As for the work itself, she discloses that her Venice sculptures are “sizeable” and that “generally, they take on the format of accumulated objects which runs throughout my work”. The Jesmonite infantry is starting to make sense. She explains that her hope in Venice is to create “a sense of entering into a sculptural environment, so there’s no sense that you are being told something but rather that you are with something”.

Her words encapsulate work whose eloquence resides in its refusal to boom out any obvious message. “I love talking about [my art] but the work is doing the thing language can’t do,” she observes. “Otherwise I wouldn’t make it.”

At times, her predilection for fashioning materials such as leather and fabric into objects freighted with dark connotations — “Knock Knock” (2005), owned by Tate Modern, resembles a multi-lashed whip — has seen critics read a certain underground vibe, even kinkiness, into her vision.

“I’m not the least like that!” she howls, when I ask how she responds to such interpretations. Indeed, with three sons she seems the definition of a grounded, family-oriented working mum. Thanks in part, she says, to an “amazing, supportive” husband, she works continuously.
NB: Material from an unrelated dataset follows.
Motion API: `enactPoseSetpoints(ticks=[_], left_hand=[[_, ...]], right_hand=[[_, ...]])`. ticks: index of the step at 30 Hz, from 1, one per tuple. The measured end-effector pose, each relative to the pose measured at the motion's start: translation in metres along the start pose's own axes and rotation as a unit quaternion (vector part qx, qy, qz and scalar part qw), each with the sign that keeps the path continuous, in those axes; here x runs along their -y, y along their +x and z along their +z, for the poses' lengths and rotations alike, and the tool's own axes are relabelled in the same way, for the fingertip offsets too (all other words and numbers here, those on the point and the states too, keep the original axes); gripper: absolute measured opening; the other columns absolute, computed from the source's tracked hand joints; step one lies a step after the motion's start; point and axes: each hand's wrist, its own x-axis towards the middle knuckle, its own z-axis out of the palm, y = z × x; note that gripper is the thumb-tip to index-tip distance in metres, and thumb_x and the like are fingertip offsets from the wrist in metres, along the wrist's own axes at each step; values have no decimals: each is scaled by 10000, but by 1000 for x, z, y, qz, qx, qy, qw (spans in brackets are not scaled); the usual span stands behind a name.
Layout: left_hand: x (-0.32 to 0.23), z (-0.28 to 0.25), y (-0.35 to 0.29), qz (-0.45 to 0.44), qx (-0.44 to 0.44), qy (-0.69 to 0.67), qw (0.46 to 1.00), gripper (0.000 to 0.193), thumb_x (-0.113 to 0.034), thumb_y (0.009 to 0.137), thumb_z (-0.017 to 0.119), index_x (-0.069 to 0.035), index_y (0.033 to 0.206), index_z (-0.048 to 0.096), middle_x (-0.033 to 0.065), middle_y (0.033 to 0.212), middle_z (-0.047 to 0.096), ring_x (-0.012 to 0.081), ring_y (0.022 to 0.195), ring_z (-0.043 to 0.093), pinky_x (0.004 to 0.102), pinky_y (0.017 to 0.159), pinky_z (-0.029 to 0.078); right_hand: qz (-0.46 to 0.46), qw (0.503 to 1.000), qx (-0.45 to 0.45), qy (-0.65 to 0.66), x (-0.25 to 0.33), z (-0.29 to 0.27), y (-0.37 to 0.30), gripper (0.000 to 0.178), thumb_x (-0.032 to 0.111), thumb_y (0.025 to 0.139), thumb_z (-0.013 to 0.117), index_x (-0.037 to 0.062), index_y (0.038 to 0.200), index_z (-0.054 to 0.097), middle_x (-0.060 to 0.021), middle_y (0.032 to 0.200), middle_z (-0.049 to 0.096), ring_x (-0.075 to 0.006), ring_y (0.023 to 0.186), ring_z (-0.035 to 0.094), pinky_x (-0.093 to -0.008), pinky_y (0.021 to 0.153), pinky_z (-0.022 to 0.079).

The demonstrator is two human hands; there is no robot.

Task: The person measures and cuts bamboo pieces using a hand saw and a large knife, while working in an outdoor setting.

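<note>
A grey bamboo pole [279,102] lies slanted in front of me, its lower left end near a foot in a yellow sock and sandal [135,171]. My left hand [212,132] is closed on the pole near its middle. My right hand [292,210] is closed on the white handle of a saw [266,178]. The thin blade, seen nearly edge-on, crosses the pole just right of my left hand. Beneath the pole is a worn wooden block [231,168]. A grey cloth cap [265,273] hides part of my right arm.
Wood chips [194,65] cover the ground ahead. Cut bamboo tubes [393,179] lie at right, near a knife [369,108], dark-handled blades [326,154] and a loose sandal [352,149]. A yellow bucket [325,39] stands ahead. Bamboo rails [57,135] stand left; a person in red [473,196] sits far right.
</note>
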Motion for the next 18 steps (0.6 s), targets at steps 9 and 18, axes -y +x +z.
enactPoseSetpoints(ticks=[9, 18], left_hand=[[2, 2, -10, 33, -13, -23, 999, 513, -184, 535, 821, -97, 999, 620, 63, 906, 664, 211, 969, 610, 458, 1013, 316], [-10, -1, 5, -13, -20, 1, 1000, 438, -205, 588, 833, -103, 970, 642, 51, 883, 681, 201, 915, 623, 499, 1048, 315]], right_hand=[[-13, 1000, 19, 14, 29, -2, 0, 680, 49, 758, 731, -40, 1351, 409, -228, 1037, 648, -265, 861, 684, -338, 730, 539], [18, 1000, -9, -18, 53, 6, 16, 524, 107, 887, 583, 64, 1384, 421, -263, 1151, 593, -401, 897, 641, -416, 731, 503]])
In general she keeps daytime hours, but thinks about art “all the time, mainly when I’m going to sleep”, and when she’s busy she comes into the studio “at weekends and at night”.

The gravity with which she takes both life and work — “it would be absurd to do this kind of making with a level of irony,” she says of her decision to cast 1,500 of the Jesmonite forms — makes her the antithesis of her jester peers such as Damien Hirst and Sarah Lucas.

Our conversation travels through politics — in Venice she will create a “breeze-blocky” wall inspired partly by the anti-terrorist barriers now planted around London — “the Davos bubble” that was occurring in the same week as our encounter and which Rothschild was happy to see “punctured” a little; and Bono’s charity work. “He gets a really hard time. But he’s earnest and I have a real respect for earnestness.”

By the end, I have respect for Rothschild partly for her integrity, and partly because she is still talking sense despite her rising temperature and the fact she has swallowed a small pharmacy of anti-flu medication.

We bid each other goodbye and decide to catch up when she is feeling better. By the time I call her, Rothschild is in Venice, installing her show. “It’s looking good,” she says, having left the Arsenale’s medieval chamber to talk to me. The location works even better than she had hoped because “my work doesn’t do anything except be sculpture” and the space, at the far end of the building, gives a “sense of stoppage”.

As for representing her country, Rothschild is amusing yet perceptive on the way that the Venice Biennale demands its artists take on a national identity almost as if they were sportspeople. “You go: ‘Oh yeah, I’m Ireland’ or ‘I’m doing Chile’ . . . and it becomes a way of locating yourself within this weird kind of map for the next six months.” Yet as artists are inherently “individualistic”, the experience plunges them into paradox. “It’s about asserting your artistic vision as opposed to . . . your nation’s narrative.”

As someone who hasn’t lived permanently in her birth land since 1993, she admits she has “a different relationship” with it from more rooted residents. But she takes pains to point out how connected she still feels to Ireland, returning six or seven times a year and showing there “regularly and determinedly throughout my career”.

As for her art, she says “no Irishness [has been] foisted” on it. But, serious to the last, she adds that “the idea of the work representing the country in itself does feel quite like an honour”.